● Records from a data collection
--*--
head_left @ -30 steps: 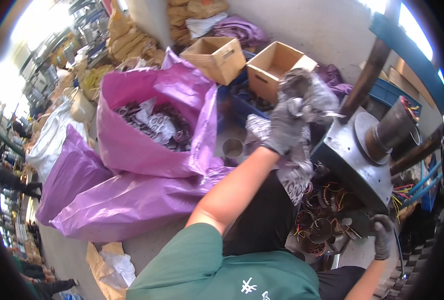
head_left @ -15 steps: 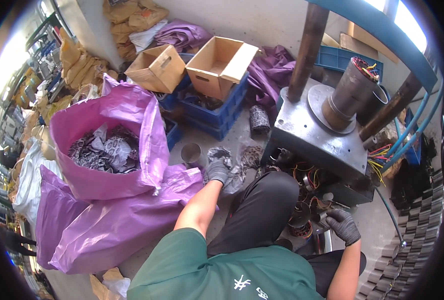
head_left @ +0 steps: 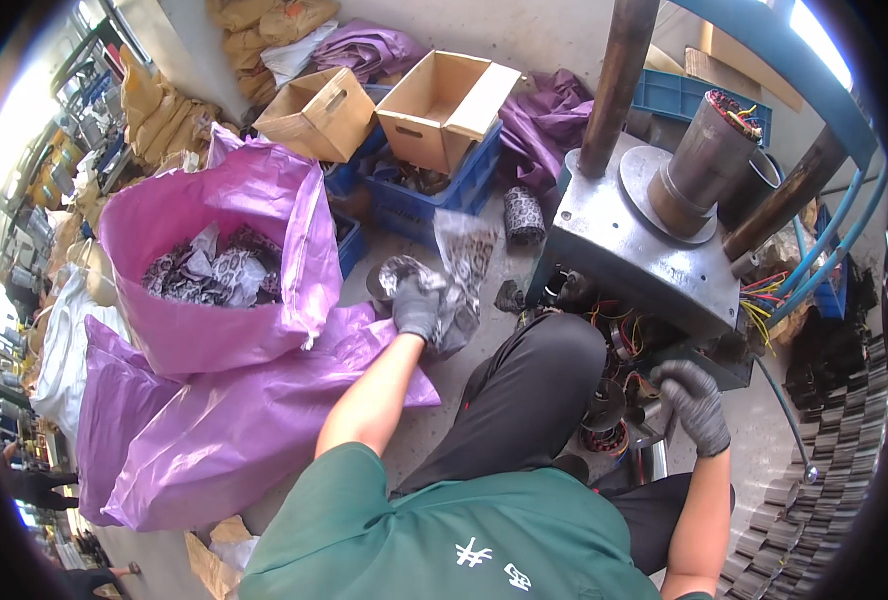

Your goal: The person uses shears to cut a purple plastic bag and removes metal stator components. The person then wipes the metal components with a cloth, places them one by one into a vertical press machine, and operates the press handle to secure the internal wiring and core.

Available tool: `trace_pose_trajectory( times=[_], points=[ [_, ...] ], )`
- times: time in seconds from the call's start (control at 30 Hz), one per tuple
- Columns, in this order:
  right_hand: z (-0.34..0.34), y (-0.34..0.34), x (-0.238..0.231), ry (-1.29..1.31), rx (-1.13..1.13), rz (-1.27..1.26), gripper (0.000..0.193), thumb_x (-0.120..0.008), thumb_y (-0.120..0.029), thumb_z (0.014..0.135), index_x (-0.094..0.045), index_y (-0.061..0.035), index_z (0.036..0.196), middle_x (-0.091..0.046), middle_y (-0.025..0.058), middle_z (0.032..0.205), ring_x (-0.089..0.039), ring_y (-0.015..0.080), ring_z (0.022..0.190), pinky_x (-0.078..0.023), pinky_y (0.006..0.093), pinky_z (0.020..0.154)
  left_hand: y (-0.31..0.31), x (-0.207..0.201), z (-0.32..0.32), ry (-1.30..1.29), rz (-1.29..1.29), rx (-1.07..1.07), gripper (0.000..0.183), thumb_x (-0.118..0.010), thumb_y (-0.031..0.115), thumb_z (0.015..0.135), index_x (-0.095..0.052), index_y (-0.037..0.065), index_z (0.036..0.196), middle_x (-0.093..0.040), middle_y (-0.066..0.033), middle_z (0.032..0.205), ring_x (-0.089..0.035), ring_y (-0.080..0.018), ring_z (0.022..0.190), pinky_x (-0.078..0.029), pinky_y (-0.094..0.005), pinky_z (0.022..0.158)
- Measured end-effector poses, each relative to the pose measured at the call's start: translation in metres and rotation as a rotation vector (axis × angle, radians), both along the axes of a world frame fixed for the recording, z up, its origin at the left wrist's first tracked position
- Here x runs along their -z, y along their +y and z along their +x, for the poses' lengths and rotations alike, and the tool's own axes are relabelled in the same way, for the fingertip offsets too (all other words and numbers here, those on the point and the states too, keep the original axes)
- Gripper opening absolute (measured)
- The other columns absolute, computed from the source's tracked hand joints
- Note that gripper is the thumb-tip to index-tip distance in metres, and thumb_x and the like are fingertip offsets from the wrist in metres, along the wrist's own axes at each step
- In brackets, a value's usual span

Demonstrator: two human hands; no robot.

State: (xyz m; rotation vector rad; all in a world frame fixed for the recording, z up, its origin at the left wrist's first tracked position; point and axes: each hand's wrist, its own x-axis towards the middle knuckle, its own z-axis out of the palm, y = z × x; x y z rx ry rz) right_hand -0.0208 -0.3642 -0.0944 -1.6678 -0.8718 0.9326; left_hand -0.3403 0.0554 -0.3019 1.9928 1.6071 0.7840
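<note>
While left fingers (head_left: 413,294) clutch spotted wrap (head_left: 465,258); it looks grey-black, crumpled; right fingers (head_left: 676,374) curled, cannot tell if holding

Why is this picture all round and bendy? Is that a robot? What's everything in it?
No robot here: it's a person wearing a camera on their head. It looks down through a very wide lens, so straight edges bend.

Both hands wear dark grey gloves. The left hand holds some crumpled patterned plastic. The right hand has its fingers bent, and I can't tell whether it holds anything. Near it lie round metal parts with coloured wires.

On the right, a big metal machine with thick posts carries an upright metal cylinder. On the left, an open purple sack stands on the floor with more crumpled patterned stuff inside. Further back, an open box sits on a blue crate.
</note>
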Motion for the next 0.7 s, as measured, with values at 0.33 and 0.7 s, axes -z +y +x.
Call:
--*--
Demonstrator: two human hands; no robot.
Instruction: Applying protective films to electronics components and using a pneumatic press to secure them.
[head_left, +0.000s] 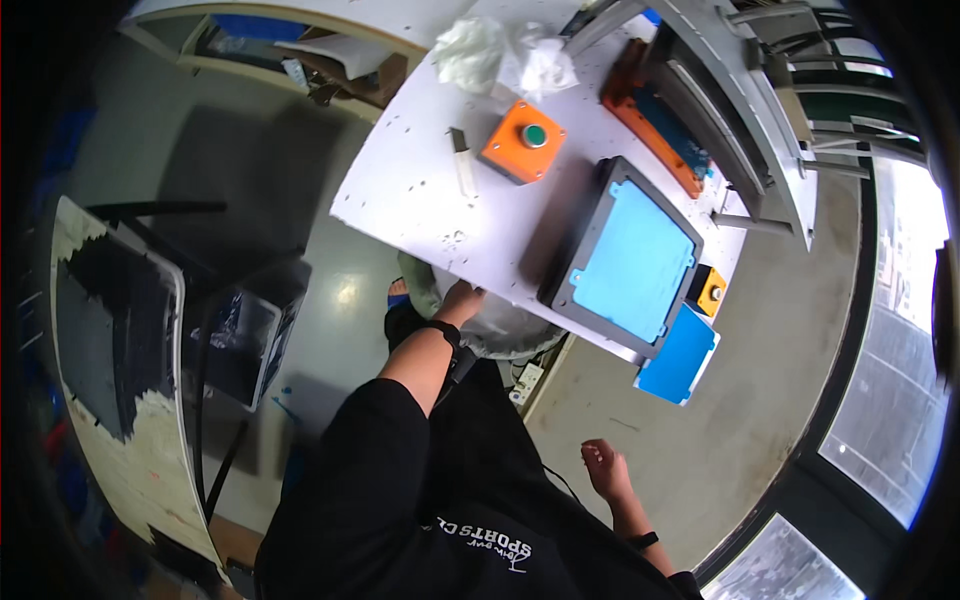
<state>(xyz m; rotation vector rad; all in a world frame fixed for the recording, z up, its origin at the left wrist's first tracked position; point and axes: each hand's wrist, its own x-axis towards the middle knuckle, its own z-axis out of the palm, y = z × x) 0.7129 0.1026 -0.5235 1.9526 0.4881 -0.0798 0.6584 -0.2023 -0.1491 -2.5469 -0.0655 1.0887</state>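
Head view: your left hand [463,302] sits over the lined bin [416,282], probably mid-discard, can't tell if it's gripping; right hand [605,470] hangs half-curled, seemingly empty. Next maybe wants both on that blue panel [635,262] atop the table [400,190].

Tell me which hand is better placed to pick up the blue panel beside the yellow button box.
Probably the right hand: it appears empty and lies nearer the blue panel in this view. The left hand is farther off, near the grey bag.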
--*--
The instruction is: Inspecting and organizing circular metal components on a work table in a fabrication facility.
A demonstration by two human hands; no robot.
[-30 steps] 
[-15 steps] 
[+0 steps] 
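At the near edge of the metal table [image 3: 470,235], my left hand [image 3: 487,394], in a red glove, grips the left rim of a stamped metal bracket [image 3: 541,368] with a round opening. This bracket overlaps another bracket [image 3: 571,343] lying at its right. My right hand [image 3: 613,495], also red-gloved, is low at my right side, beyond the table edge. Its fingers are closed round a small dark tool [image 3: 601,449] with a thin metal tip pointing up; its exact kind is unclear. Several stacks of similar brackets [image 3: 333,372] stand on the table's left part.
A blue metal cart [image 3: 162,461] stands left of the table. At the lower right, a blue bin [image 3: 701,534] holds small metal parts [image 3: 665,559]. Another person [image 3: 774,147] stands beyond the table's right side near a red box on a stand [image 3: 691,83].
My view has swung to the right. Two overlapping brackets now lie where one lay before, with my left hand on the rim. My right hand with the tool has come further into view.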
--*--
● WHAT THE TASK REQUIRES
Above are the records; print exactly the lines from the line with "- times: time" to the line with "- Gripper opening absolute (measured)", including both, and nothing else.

● ANSWER TO THE EXERCISE
- times: time in seconds from the call's start (control at 30 Hz), one per tuple
- Columns, in this order:
  right_hand: z (-0.34..0.34), y (-0.34..0.34), x (-0.238..0.231), ry (-1.29..1.31), rx (-1.13..1.13), rz (-1.27..1.26), gripper (0.000..0.193), thumb_x (-0.120..0.008), thumb_y (-0.120..0.029), thumb_z (0.014..0.135), index_x (-0.094..0.045), index_y (-0.061..0.035), index_z (0.036..0.196), middle_x (-0.091..0.046), middle_y (-0.025..0.058), middle_z (0.032..0.205), ring_x (-0.089..0.039), ring_y (-0.015..0.080), ring_z (0.022..0.190), pinky_x (-0.078..0.023), pinky_y (0.006..0.093), pinky_z (0.020..0.154)
  left_hand: y (-0.31..0.31), x (-0.207..0.201), z (-0.32..0.32), ry (-1.30..1.29), rz (-1.29..1.29), rx (-1.07..1.07), gripper (0.000..0.183), thumb_x (-0.118..0.010), thumb_y (-0.031..0.115), thumb_z (0.015..0.135), index_x (-0.095..0.052), index_y (-0.037..0.065), index_z (0.036..0.196), middle_x (-0.093..0.040), middle_y (-0.066..0.033), middle_z (0.032..0.205), ring_x (-0.089..0.035), ring_y (-0.080..0.018), ring_z (0.022..0.190), pinky_x (-0.078..0.029), pinky_y (-0.094..0.005), pinky_z (0.022..0.158)
- Measured end-effector poses, each relative to the pose measured at the call's start: translation in metres and rotation as a rotation vector (axis × angle, radians), both along the axes of a world frame fixed for the recording, z up, its origin at the left wrist's first tracked position
- Here x runs along their -z, y along their +y and z along their +x, for the poses' lengths and rotations alike, and the tool's own axes are relabelled in the same way, for the fingertip offsets too (all other words and numbers here, those on the point and the states too, keep the original axes)
- Gripper opening absolute (measured)

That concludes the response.